**Work task**
In the entries below, find the line with "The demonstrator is" and the line with "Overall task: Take". Reproduce those two lines and every line between them exactly, and nothing more.
Data for processing Start Marker
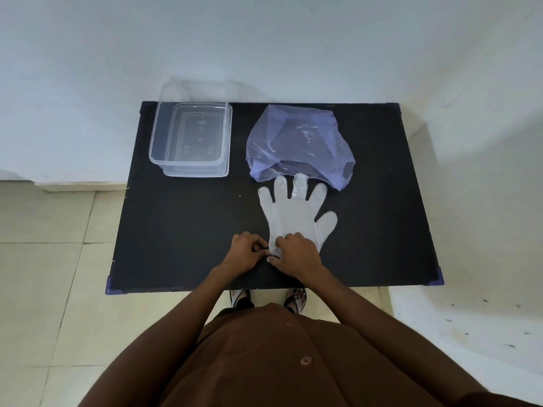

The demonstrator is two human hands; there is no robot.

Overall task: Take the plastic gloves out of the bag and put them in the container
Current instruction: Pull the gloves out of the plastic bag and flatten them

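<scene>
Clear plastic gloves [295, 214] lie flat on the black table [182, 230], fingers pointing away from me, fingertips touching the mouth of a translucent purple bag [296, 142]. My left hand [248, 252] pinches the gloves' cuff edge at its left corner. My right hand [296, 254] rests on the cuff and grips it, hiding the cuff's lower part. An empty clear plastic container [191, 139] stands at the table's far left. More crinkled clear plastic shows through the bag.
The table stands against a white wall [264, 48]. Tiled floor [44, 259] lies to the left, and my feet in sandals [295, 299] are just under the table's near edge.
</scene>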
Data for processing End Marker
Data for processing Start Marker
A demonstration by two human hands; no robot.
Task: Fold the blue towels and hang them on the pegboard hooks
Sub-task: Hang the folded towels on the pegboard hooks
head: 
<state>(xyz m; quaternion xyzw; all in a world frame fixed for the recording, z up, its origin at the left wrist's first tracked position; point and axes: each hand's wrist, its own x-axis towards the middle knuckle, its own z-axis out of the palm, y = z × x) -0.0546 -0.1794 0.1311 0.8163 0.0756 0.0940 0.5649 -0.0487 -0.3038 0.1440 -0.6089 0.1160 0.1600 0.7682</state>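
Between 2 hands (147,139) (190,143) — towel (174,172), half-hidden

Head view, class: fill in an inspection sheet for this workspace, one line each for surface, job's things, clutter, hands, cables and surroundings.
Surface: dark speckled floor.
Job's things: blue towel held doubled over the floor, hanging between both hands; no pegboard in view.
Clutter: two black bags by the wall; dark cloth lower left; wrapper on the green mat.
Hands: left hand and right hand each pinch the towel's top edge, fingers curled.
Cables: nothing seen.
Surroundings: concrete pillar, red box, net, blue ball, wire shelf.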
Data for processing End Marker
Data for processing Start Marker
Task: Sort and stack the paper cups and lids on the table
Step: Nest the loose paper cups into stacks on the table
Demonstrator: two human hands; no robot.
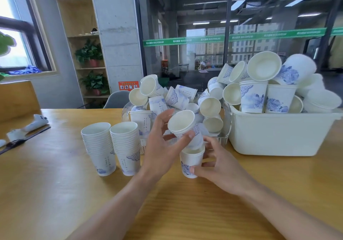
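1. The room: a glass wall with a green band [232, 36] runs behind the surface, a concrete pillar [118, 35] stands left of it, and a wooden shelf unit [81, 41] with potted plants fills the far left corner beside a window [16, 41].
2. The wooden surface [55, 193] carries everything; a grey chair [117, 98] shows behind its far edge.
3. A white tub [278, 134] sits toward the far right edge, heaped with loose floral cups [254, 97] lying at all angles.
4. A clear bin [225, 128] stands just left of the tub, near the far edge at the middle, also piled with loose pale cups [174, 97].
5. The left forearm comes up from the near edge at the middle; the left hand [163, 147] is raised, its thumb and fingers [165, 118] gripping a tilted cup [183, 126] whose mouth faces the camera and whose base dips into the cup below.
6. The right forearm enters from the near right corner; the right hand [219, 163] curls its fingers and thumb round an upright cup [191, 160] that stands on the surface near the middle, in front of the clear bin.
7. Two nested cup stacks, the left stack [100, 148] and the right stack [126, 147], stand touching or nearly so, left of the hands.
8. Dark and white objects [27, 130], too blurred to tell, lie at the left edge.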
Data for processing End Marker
**Exercise solution**
The demonstrator is two human hands; there is no robot.

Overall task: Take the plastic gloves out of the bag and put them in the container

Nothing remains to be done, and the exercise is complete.